**Task:**
In the material below, find the line containing "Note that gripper" and the line containing "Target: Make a". Output those two lines and all lines between them exactly, without pictures.

**Data section:**
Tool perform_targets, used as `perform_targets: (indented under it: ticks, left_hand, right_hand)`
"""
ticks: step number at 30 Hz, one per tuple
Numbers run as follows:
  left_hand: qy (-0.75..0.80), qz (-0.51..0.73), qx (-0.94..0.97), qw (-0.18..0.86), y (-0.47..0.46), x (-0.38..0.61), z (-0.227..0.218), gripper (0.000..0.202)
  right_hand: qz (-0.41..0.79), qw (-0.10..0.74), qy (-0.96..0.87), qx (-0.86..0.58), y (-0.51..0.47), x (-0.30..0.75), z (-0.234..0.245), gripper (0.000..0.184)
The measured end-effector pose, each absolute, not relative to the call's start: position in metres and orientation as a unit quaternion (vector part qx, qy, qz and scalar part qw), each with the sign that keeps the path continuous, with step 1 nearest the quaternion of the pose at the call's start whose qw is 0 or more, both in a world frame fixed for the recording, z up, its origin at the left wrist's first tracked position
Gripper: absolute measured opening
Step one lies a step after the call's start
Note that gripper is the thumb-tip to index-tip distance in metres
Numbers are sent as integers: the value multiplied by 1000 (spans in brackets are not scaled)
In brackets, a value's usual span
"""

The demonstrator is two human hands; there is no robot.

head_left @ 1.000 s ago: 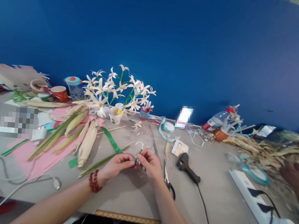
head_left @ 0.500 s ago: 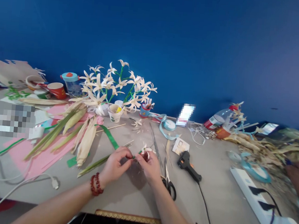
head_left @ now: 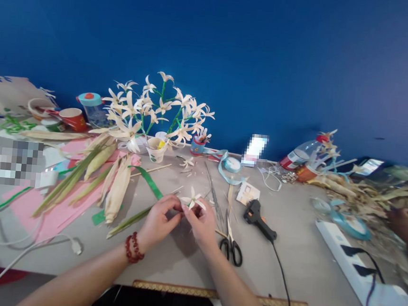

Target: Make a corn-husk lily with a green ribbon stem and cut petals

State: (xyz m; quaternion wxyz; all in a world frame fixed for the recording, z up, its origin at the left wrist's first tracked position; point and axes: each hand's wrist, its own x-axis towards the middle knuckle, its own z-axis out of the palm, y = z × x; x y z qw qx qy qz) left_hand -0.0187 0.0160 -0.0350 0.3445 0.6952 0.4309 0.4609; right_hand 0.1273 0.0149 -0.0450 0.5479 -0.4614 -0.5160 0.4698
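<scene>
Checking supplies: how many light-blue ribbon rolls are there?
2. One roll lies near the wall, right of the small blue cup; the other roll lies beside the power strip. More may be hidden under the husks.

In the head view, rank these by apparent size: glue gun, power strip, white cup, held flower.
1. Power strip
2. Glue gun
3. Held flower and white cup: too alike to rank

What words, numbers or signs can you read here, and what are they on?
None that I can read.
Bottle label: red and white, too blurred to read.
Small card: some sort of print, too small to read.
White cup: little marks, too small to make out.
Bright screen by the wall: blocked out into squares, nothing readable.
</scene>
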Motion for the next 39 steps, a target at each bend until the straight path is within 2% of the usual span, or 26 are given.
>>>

**Answer to this exercise:**
Note that gripper is the thumb-tip to index-tip distance in metres
Numbers are sent as integers: the value multiplied by 1000 (spans in brackets are not scaled)
In brackets, a value's usual span
"""

The demonstrator is two human hands; there is no robot.

head_left @ 1.000 s ago: 
head_left @ 0.500 s ago: 
head_left @ now: 

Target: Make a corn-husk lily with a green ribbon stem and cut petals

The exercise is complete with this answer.